Task item
Only one stretch of the records below should be repeated. It starts with the line containing "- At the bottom" and goes on through the line containing "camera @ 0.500", exactly as written.

The data
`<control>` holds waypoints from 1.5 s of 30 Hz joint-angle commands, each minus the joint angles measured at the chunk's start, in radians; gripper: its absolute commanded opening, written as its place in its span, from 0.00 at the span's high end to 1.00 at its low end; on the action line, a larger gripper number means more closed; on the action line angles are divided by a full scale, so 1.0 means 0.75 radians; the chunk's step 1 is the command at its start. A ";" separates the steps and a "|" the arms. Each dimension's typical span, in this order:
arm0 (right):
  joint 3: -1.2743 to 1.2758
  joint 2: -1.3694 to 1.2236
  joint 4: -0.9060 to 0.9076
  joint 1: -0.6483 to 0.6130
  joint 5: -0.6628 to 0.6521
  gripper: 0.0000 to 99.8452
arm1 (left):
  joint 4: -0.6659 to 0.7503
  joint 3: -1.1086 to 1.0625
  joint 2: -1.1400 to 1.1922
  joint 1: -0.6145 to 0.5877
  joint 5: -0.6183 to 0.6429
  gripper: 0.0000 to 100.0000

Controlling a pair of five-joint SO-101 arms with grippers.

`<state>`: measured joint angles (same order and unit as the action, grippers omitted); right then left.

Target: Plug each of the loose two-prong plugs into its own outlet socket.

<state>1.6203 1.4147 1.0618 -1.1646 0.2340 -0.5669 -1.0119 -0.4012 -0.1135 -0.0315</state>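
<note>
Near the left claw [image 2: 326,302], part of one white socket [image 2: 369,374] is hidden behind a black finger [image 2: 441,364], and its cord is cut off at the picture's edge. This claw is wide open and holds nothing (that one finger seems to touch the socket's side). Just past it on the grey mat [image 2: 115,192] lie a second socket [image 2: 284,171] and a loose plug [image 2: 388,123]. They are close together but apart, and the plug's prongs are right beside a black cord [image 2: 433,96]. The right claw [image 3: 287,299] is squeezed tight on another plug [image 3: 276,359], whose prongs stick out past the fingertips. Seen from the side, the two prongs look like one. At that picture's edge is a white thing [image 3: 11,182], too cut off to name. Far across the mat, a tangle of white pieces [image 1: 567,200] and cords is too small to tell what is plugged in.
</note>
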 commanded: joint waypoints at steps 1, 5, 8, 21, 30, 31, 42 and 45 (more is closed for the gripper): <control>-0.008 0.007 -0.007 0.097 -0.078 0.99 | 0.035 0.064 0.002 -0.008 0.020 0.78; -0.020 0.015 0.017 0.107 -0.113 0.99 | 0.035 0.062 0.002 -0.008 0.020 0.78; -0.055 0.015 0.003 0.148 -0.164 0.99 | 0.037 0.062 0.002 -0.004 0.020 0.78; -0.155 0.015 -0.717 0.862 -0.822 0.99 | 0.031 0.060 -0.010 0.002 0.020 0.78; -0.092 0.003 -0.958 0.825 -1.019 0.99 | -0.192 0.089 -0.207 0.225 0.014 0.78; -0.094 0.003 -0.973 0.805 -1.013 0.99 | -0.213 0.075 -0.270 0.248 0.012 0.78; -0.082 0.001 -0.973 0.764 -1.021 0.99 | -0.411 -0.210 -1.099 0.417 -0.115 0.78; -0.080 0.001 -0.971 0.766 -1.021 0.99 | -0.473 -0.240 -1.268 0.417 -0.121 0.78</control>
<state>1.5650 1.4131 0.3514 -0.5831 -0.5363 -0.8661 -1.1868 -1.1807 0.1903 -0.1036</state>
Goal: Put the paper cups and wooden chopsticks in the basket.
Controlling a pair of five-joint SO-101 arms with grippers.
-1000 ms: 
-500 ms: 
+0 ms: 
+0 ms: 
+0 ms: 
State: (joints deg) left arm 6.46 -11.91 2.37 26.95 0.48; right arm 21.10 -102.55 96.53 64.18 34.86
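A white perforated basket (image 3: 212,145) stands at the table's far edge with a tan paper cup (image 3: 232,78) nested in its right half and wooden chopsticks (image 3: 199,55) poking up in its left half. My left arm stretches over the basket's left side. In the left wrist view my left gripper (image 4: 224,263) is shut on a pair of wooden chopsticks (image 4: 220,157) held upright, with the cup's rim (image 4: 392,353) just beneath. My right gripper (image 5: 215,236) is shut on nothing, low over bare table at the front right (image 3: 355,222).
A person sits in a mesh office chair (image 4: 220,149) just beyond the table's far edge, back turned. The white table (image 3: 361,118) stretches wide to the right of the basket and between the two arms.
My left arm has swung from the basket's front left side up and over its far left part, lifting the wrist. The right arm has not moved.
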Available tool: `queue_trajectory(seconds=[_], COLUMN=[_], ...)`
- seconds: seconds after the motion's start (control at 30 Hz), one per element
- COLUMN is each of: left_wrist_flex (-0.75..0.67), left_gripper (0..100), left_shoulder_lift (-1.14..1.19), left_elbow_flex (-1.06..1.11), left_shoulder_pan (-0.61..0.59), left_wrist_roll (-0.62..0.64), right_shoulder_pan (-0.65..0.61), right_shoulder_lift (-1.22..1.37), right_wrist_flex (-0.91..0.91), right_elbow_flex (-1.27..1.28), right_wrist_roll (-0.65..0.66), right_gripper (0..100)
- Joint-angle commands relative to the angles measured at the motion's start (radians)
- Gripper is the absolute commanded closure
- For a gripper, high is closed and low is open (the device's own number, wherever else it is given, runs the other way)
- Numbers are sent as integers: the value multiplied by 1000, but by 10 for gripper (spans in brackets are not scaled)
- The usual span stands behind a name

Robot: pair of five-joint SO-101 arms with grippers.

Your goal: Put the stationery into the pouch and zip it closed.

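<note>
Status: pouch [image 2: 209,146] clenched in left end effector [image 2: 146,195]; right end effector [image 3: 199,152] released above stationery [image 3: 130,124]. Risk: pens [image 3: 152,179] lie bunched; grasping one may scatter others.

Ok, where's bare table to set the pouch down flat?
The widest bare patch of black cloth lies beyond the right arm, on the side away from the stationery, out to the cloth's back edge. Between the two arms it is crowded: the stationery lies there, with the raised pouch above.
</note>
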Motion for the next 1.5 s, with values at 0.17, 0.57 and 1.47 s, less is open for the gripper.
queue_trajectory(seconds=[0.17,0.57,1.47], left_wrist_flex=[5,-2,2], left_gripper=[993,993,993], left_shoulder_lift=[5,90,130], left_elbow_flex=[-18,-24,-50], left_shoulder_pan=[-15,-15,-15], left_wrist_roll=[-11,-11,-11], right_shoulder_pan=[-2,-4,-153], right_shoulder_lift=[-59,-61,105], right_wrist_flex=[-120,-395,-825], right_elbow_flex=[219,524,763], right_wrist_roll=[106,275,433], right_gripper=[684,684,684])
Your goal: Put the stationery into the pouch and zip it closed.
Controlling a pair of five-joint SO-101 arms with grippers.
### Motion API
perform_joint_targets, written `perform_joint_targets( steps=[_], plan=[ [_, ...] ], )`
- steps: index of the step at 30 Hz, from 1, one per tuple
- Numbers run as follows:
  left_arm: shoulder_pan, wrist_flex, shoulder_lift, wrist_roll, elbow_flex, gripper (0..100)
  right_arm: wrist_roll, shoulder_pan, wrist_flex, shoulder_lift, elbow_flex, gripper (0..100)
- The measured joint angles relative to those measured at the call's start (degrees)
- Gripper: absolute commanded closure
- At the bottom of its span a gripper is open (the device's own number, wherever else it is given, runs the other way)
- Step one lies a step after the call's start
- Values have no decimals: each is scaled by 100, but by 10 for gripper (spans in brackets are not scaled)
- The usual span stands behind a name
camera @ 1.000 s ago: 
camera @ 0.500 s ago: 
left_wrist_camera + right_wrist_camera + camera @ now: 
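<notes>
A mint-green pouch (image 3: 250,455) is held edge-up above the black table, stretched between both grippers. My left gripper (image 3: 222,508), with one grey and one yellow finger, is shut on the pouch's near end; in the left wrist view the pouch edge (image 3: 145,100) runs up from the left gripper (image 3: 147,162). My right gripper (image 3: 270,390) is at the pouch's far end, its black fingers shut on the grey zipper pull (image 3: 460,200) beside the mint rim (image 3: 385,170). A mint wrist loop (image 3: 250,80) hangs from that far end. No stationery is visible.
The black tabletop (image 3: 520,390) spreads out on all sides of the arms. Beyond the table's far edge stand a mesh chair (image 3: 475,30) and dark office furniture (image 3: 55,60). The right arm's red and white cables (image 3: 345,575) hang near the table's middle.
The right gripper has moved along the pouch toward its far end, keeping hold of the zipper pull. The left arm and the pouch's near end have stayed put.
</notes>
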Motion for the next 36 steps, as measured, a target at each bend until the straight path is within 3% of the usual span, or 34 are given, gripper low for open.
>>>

Reply to the exercise
- At the bottom of its span a gripper is open (the device's own number, wherever else it is given, runs the other way)
- Step one lies a step after the call's start
- Values have no decimals: each is scaled by 100, but by 10 for gripper (spans in brackets are not scaled)
- The usual span stands behind a name
camera @ 1.000 s ago: 
camera @ 0.500 s ago: 

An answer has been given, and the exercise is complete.